▶ Task brief: Among the entries that follow, the required portion opens with the line containing "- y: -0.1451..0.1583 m" and closes with the line containing "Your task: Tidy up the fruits". Give that portion again exactly, and nothing else.
━━━ Data for processing
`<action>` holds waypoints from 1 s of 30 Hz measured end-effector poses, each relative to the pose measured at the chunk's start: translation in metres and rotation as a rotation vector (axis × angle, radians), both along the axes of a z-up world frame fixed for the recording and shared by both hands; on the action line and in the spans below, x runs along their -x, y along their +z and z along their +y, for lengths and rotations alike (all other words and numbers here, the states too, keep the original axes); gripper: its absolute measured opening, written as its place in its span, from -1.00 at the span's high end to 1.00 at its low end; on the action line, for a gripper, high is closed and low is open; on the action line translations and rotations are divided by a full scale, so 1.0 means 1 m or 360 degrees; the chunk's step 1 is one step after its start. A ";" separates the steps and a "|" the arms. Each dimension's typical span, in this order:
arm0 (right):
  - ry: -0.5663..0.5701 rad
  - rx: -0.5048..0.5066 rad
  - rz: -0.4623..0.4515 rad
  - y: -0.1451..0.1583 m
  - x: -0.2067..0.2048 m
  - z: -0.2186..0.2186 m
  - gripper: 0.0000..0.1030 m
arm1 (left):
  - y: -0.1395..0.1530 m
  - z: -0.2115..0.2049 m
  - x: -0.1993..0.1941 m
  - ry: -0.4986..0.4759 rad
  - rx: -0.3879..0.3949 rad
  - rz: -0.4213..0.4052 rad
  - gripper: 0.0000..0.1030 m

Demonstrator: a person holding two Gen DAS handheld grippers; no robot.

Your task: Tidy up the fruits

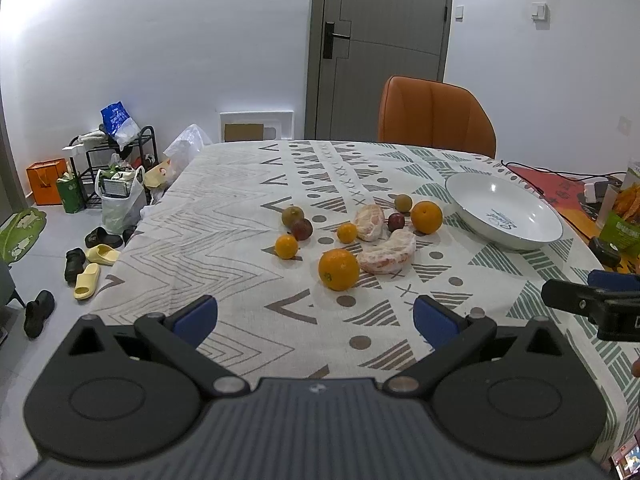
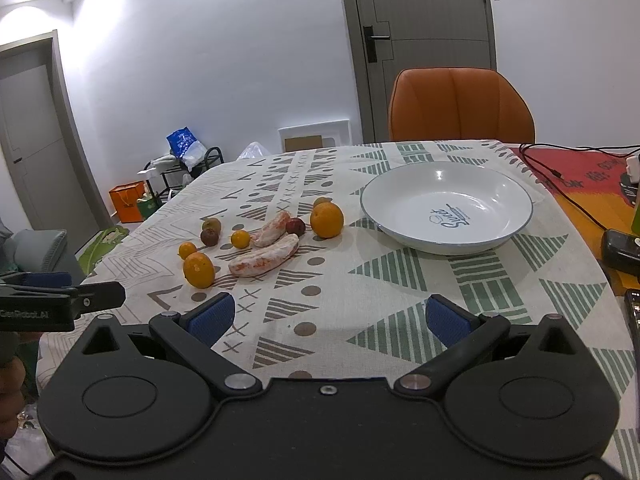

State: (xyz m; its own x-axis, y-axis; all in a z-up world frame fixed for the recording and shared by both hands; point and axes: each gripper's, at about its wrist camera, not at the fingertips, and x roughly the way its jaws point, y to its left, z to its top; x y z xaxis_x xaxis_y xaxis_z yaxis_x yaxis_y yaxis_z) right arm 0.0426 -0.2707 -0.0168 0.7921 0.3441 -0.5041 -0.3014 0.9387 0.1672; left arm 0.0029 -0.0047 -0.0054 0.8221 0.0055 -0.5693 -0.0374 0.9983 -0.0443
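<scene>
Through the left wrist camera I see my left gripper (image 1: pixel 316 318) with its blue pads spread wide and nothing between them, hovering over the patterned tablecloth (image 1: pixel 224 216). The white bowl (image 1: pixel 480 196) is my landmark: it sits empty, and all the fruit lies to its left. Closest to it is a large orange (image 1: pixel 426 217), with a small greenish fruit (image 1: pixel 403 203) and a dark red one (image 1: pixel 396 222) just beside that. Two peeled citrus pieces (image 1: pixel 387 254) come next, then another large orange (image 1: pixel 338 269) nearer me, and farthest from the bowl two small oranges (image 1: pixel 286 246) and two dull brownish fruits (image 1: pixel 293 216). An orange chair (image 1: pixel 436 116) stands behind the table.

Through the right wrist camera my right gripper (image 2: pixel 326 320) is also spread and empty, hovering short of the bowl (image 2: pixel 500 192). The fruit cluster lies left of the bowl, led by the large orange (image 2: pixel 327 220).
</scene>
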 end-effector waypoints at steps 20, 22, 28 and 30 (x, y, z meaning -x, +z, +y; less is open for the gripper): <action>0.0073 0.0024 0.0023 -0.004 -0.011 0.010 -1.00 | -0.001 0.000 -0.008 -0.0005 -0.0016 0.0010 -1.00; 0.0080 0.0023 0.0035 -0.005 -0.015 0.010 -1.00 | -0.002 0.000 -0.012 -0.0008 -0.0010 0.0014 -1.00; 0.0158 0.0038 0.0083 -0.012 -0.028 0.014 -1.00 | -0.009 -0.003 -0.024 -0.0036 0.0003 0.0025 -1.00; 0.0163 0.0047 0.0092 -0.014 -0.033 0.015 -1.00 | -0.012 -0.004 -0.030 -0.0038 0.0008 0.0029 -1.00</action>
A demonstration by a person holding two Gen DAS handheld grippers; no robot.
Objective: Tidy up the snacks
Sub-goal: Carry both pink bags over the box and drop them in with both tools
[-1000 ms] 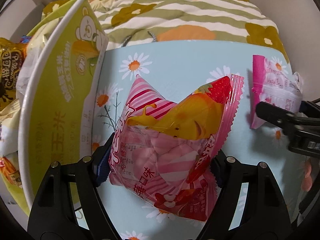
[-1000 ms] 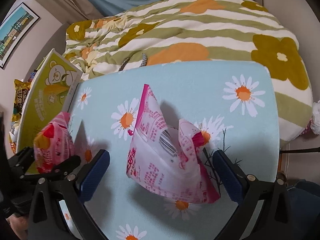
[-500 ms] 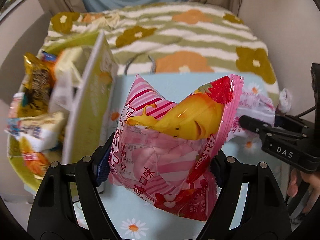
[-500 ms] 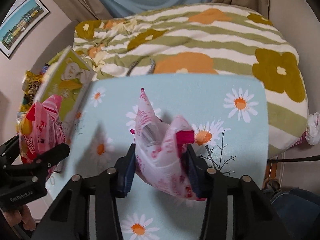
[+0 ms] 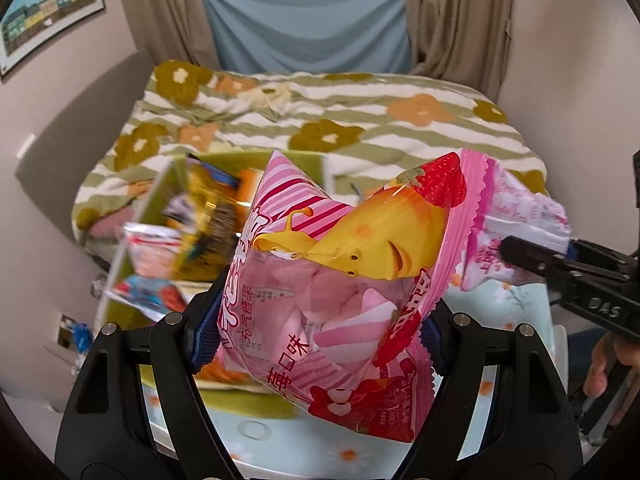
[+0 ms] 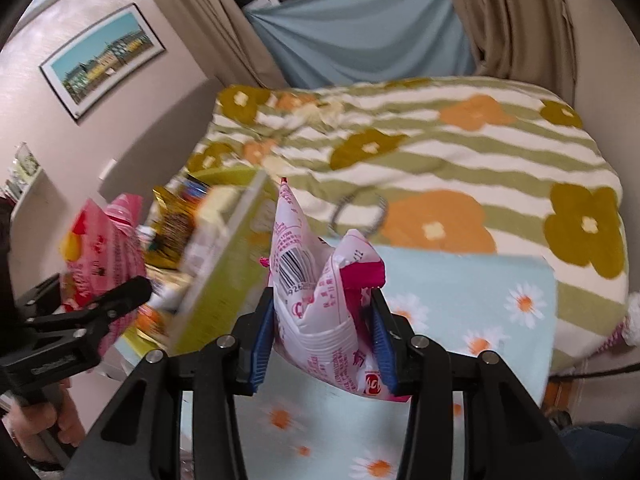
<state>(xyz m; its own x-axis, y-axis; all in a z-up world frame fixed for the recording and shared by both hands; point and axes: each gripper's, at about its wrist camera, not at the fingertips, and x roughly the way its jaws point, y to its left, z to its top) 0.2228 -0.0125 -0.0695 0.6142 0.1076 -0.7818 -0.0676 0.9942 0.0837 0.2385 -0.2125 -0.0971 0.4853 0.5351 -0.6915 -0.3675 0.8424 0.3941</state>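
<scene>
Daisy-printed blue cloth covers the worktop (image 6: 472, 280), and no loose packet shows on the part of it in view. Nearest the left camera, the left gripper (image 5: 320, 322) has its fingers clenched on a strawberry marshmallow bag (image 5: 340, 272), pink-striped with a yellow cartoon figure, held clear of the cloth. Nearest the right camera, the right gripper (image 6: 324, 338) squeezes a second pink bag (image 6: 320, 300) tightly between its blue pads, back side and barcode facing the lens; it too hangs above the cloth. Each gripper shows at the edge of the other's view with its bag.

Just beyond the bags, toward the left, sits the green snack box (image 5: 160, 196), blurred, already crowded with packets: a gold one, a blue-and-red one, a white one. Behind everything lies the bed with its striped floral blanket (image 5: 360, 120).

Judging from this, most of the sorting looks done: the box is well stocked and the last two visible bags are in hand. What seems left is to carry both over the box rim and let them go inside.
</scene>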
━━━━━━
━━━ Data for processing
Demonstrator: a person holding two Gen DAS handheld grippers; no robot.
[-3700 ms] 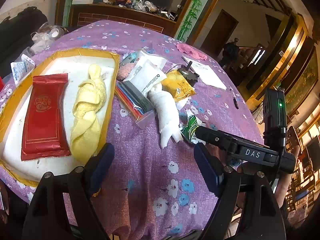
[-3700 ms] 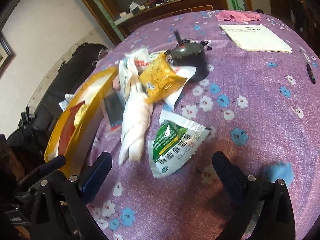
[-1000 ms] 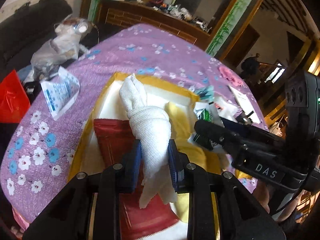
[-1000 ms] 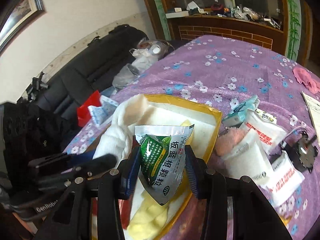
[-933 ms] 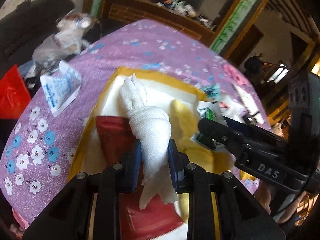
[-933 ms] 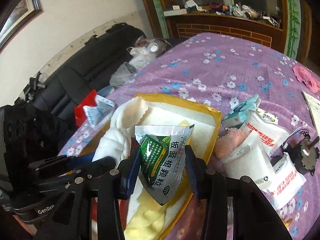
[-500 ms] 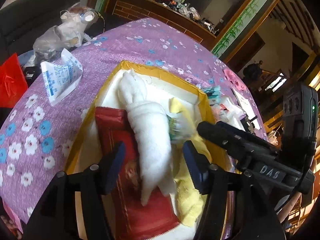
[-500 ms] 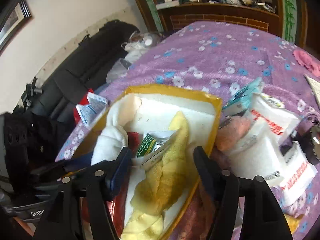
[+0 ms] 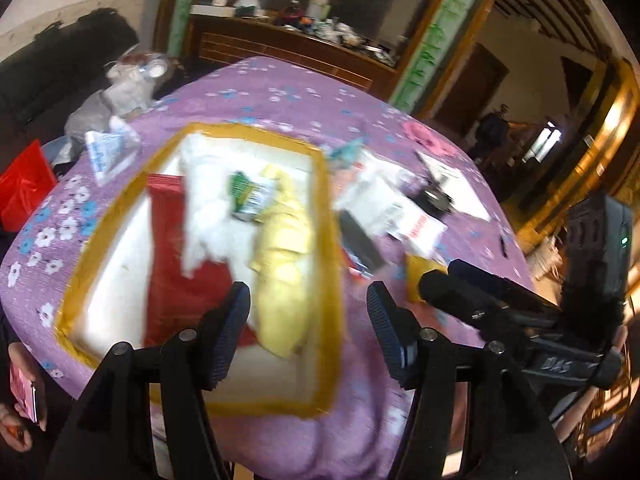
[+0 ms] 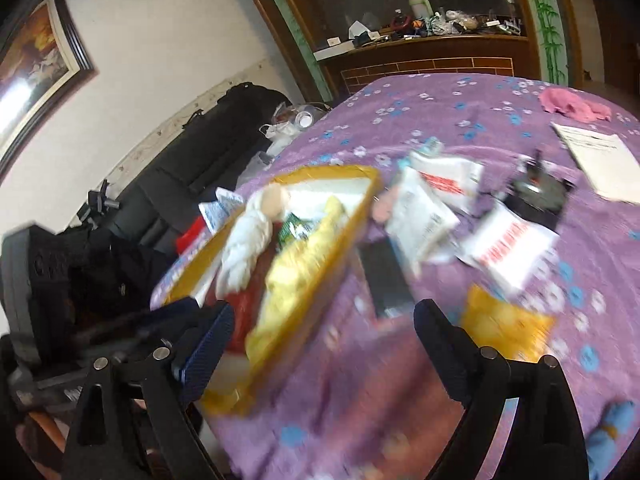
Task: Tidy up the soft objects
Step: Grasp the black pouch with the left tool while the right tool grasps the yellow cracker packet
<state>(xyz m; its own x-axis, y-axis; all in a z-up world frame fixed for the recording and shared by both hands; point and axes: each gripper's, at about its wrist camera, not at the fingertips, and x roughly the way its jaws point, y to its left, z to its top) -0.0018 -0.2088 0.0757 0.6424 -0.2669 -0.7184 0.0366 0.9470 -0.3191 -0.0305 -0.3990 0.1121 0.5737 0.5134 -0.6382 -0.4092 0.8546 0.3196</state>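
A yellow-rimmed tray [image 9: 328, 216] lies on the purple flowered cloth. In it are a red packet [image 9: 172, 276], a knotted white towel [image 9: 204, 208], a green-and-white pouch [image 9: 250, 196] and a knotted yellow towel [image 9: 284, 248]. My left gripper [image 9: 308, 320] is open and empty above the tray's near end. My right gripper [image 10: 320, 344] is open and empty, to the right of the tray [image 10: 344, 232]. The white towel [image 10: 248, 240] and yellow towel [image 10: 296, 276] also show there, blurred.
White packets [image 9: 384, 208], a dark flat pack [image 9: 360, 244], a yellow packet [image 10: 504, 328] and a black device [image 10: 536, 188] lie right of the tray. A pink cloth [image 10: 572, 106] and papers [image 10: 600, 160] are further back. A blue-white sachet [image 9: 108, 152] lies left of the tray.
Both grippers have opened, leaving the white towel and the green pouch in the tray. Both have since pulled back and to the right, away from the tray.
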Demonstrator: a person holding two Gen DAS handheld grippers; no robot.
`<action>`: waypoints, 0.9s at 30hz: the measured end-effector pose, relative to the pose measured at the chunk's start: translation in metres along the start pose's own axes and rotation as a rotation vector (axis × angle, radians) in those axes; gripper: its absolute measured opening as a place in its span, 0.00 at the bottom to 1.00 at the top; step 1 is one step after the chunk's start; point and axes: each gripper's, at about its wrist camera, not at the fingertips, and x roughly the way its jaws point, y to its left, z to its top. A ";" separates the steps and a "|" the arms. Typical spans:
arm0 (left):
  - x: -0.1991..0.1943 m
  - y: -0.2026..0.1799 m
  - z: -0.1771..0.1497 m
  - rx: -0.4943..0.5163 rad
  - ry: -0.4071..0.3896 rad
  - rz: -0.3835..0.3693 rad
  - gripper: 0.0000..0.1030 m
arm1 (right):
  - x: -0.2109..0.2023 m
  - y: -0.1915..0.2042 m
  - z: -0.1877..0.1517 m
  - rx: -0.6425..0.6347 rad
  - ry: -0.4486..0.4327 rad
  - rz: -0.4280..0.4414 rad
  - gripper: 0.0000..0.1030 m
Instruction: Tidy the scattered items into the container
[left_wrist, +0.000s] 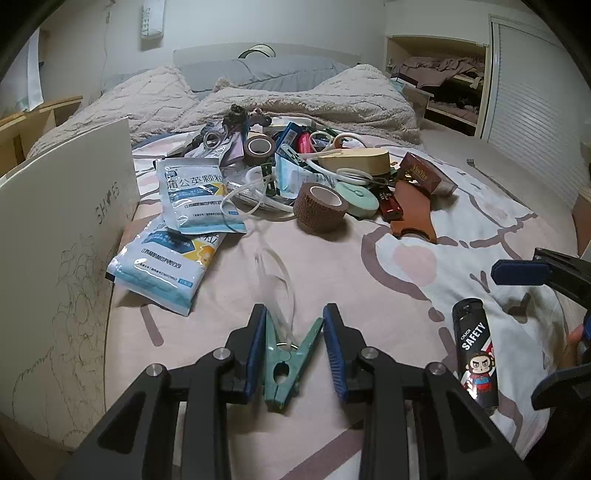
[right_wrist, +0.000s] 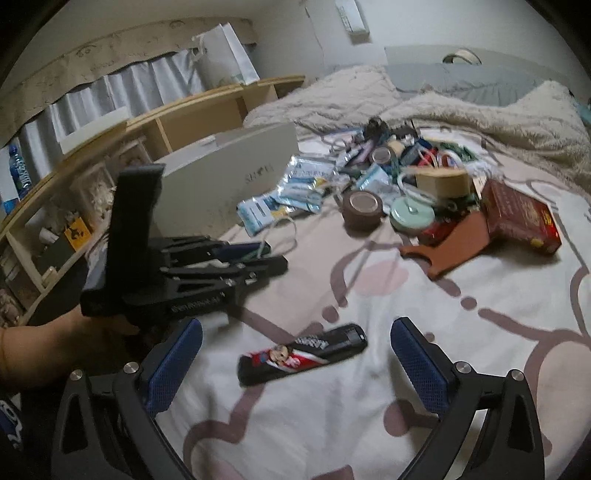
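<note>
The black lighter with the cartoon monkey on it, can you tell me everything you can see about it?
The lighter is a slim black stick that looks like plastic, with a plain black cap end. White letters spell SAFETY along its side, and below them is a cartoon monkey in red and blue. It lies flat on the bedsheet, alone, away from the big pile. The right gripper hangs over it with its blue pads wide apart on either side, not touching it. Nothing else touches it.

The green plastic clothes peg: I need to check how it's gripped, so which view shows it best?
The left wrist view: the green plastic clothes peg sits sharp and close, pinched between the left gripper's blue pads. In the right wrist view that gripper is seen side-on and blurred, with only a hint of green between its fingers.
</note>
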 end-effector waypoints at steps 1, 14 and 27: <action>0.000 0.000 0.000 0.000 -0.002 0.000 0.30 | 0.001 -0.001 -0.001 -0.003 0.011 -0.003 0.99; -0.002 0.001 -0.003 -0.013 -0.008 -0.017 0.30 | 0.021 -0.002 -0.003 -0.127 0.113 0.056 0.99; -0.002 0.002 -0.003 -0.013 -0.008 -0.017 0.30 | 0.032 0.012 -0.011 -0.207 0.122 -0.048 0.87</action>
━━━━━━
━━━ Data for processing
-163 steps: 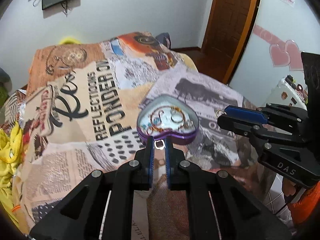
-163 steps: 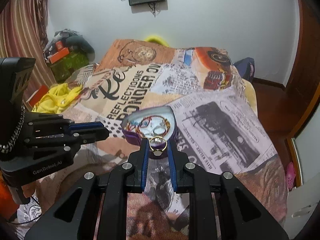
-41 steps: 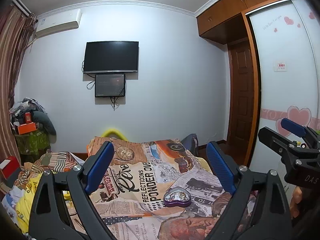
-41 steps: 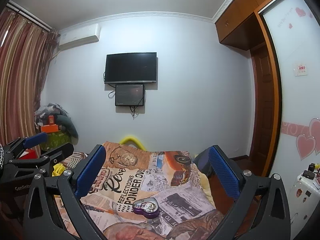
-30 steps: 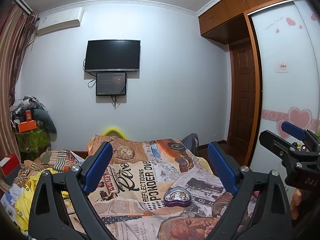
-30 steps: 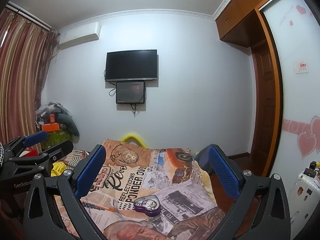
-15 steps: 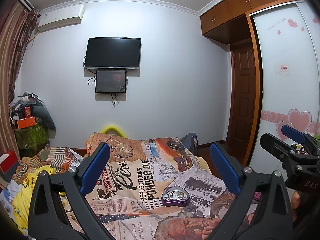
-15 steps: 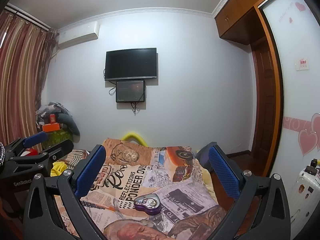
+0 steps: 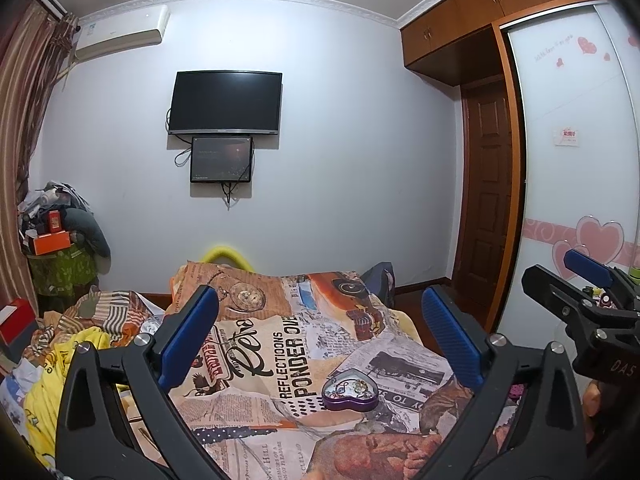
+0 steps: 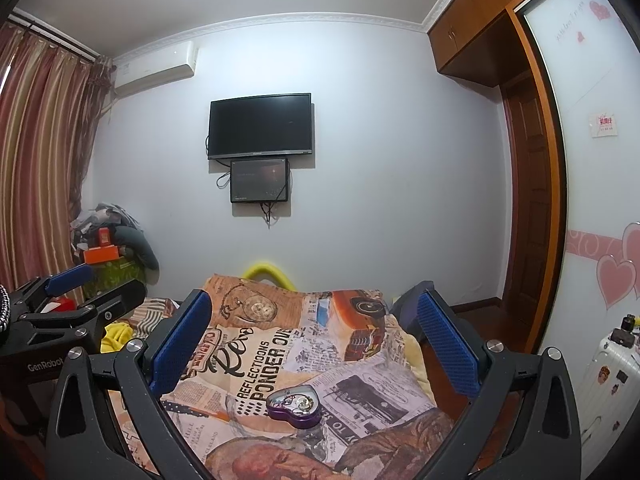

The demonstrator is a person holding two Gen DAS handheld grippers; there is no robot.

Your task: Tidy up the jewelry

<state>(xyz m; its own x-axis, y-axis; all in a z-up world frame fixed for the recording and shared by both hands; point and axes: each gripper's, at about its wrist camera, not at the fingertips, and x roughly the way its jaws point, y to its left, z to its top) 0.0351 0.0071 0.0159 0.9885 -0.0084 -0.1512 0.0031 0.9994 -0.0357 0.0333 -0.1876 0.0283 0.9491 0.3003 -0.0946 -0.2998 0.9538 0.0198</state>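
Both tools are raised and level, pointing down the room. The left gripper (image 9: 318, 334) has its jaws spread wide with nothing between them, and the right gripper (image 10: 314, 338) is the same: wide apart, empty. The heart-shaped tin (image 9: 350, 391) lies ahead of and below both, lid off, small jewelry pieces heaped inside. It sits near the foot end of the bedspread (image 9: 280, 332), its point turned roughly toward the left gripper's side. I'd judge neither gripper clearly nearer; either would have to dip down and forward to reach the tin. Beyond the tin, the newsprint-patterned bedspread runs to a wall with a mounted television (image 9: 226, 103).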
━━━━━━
▶ Exercise solution:
  - y: -0.1451..0.1583 m
  - x: -0.2067..0.2048 m
  - z: -0.2186..0.2186 m
  - gripper: 0.0000..0.1030 m
arm1 (left):
  - y: -0.1395..0.1530 m
  - z: -0.2115..0.2049 m
  - x: -0.1993..0.1941 m
  - ry: -0.4986..0.4759 rad
  - rx: -0.3879..0.3949 rad
  - rz: -0.4213..0.4052 rad
  - gripper: 0.0000..0.1030 m

Demonstrator: a person holding two Gen DAS handheld grippers; no robot.

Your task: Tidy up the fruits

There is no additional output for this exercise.